[WHAT NEEDS TO BE DONE] Set down exactly the lines in the records below that run from the line with "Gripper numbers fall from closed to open" to the line with "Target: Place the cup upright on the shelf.", inclusive, and nothing more.

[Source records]
Start of Block
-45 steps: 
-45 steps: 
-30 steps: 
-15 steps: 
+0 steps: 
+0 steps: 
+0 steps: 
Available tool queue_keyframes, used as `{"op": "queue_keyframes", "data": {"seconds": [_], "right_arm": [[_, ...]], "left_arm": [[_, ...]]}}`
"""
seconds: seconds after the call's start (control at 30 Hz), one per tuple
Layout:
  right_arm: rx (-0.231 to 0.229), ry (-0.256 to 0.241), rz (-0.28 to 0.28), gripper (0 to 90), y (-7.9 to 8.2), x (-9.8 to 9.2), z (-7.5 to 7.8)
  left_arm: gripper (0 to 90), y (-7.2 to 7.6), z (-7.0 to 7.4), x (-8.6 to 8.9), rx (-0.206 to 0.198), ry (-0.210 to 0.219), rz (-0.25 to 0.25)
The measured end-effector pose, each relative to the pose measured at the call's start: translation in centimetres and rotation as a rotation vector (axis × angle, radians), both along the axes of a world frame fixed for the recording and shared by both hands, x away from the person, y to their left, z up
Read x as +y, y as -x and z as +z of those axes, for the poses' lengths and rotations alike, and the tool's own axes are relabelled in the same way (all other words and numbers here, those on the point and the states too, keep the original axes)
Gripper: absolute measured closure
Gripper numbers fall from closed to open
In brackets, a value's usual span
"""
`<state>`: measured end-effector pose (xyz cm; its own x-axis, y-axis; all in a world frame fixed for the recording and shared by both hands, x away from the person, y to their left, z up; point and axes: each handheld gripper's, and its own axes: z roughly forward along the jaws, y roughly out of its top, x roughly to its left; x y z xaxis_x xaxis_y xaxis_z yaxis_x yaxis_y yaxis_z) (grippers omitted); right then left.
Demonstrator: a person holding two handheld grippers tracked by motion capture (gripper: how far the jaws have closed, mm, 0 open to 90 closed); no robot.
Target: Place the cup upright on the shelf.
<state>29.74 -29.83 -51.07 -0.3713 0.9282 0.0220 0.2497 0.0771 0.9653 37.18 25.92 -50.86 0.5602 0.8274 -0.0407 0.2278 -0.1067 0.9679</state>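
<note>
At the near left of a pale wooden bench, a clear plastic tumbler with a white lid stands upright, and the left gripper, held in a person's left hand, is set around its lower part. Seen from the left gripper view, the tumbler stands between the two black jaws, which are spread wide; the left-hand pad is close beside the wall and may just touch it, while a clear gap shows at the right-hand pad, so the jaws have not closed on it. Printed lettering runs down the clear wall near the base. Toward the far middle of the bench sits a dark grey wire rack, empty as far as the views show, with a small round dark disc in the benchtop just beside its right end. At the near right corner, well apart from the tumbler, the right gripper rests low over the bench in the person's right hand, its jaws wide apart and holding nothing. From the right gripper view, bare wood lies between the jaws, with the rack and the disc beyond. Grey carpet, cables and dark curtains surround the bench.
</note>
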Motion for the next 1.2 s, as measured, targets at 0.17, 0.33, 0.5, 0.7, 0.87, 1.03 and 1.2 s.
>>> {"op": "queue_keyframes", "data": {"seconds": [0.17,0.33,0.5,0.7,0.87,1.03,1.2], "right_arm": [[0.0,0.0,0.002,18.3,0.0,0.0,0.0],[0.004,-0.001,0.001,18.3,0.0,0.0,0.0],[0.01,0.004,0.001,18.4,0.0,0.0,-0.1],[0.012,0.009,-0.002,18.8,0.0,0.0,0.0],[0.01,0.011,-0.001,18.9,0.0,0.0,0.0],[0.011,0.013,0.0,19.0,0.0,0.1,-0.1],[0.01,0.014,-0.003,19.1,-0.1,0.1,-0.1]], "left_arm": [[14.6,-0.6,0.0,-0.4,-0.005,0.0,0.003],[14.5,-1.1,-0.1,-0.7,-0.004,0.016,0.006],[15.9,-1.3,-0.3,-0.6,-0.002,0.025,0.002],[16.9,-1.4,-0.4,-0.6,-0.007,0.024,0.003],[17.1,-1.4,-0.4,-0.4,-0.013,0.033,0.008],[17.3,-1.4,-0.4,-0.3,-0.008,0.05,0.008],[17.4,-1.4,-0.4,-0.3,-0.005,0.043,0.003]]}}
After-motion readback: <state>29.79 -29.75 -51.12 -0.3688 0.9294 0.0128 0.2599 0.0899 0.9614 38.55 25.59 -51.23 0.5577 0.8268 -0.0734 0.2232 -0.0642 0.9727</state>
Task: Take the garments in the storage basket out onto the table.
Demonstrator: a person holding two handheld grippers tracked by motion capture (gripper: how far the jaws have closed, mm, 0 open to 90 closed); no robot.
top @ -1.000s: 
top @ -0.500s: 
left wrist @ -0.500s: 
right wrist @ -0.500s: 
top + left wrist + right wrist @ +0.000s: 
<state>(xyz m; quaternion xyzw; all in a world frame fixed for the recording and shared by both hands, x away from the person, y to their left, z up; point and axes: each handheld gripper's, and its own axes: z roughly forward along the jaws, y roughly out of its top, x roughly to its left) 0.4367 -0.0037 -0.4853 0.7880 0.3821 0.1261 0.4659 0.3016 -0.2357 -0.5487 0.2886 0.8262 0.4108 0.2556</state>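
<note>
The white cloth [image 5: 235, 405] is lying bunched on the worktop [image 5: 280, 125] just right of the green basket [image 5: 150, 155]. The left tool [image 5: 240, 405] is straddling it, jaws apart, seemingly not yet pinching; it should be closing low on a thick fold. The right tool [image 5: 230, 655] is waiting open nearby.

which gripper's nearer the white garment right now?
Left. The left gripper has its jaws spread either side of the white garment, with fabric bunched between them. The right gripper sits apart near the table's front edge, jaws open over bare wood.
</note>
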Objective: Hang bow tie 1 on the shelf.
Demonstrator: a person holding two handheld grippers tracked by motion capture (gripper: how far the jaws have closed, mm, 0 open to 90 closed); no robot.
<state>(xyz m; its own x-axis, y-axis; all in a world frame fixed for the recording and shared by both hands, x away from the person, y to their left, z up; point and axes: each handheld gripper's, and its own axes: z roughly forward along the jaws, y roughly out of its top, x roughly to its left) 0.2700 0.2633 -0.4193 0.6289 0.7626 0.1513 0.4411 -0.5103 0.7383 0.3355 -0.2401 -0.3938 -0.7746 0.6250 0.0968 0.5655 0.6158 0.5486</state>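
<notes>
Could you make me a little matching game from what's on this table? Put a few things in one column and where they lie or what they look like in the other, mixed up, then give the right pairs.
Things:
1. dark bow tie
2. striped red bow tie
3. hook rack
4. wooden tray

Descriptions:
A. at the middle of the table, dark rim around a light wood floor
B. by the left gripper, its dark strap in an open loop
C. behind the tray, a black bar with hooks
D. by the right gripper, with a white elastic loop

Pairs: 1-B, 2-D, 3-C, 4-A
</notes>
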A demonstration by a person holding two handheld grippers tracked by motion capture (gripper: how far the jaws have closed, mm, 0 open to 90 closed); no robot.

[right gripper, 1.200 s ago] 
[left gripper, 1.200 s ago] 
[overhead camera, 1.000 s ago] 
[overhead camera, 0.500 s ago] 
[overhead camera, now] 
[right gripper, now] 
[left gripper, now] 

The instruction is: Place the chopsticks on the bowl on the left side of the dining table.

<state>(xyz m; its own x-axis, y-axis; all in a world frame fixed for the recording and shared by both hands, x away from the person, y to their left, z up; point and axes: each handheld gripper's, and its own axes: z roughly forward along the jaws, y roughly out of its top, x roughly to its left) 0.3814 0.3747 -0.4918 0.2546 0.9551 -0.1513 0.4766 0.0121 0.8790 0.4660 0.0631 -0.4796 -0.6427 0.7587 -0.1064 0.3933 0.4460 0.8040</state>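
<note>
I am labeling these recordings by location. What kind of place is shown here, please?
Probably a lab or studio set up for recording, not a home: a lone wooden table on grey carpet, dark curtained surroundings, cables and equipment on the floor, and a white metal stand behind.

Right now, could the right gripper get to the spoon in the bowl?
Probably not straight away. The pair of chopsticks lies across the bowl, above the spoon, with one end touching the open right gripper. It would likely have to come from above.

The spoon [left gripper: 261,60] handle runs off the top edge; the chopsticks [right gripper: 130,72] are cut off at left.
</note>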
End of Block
[TASK SOLUTION]
Gripper numbers fall from closed to open
In brackets, a value's usual span
"""
`<state>`: measured end-effector pose (xyz cm; its own x-axis, y-axis; all in a world frame fixed for the recording and shared by both hands, x away from the person, y to their left, z up; point and axes: each handheld gripper's, and its own axes: z roughly forward along the jaws, y roughly out of its top, x roughly to its left; x y z xaxis_x xaxis_y xaxis_z yaxis_x yaxis_y yaxis_z) (grippers omitted); right then left.
Demonstrator: a person holding two handheld grippers tracked by motion capture (gripper: how far the jaws have closed, mm, 0 open to 90 closed); no robot.
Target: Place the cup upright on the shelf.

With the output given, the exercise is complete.